Contudo, é importante destacar que outras características contribuem para a
configuração do site Críticos.com do modo como se apresenta, como a própria linha
editorial, com textos mais aprofundados e analíticos, e o seu corpo de críticos, que conta
com profissionais experientes no segmento, mas ainda novatos no mundo digital. Ainda
assim, vale frisar que, para os profissionais da crítica que começam a ser formados, a
internet funciona como um relevante exercício, por seu caráter dinâmico, seu espaço
ilimitado e mesmo seu grande acesso. Essa nova geração de críticos possivelmente
saberá utilizar melhor todos os seus recursos disponíveis, pois já estará habituada a esse
novo meio e dominará o tipo de linguagem que ele exige.
Isso não quer dizer que os críticos mais experientes não podem fazer uso da
internet para a publicação de seus textos.

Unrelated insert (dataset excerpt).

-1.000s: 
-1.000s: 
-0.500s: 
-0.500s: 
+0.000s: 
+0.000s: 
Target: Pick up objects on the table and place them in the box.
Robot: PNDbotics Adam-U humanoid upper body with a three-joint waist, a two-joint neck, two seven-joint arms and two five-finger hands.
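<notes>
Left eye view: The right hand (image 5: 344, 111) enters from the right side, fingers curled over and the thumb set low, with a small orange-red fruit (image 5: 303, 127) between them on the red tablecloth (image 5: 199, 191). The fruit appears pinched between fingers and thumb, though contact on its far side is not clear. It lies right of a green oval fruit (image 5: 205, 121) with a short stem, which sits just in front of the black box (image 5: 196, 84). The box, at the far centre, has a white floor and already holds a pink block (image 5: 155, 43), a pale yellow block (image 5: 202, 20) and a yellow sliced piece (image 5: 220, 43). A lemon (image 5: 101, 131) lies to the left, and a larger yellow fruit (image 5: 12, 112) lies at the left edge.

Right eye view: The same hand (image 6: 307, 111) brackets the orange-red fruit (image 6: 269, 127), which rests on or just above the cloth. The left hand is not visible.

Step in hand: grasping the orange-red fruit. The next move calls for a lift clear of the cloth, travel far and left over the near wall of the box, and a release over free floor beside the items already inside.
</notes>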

Na realidade isso já acontece há alguns anos e
mostra-se uma aposta acertada, embora seja lamentável que os cadernos culturais dos
jornais diários dêem preferência a textos mais informativos e pouco analíticos,
principalmente quando se trata de uma editoria (Cultura) onde deveria prevalecer a
reflexão e o olhar mais apurado sobre a arte e não apenas a divulgação de eventos.
Dessa forma, deve-se destacar a iniciativa do Críticos.com como uma iniciativa
importante, embora ainda dissonante da proposta desse meio ainda cheio de desafios
como é a internet. O site parece andar na contramão do que seria previsto, não apenas
por um certo desconhecimento da ferramenta por seus realizadores, mas, principalmente
pela própria proposta do site, voltado para análises mais aprofundadas, que poderiam
perder qualidade se fossem conduzidas de outra maneira.